-- What is expected --
Starting with the line that contains "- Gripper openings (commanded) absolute", write out each line through the end of the listing, unchanged. Output nothing else.

-- Dataset section --
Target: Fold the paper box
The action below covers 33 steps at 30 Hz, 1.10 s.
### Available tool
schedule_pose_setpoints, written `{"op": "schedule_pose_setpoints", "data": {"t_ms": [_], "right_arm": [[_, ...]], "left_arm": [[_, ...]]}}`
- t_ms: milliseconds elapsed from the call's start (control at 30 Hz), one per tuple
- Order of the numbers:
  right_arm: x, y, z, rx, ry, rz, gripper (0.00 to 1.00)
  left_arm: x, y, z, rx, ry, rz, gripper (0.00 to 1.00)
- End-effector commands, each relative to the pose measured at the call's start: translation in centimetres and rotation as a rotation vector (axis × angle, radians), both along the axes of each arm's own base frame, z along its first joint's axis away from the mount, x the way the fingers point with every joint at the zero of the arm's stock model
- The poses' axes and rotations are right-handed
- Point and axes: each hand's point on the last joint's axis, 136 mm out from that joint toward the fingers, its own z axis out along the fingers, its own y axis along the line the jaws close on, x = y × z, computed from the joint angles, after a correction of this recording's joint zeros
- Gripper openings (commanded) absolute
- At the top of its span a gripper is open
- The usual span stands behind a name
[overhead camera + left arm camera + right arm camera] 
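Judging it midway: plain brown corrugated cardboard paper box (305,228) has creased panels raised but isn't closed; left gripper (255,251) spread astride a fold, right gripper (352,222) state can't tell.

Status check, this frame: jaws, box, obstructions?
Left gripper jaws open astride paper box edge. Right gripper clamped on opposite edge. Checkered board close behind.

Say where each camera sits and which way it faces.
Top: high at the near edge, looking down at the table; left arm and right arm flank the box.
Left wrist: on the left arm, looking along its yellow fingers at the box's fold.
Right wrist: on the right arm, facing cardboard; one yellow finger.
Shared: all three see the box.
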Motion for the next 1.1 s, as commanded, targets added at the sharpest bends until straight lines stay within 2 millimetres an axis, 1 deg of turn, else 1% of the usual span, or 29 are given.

-- The answer --
- Gripper openings (commanded) absolute
- At the top of its span a gripper is open
- The usual span stands behind a name
[overhead camera + left arm camera + right arm camera] 
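Judging it midway: plain brown corrugated cardboard paper box (305,228) has creased panels raised but isn't closed; left gripper (255,251) spread astride a fold, right gripper (352,222) state can't tell.

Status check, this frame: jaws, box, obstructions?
Left gripper jaws open astride paper box edge. Right gripper clamped on opposite edge. Checkered board close behind.

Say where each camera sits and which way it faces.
Top: high at the near edge, looking down at the table; left arm and right arm flank the box.
Left wrist: on the left arm, looking along its yellow fingers at the box's fold.
Right wrist: on the right arm, facing cardboard; one yellow finger.
Shared: all three see the box.
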Motion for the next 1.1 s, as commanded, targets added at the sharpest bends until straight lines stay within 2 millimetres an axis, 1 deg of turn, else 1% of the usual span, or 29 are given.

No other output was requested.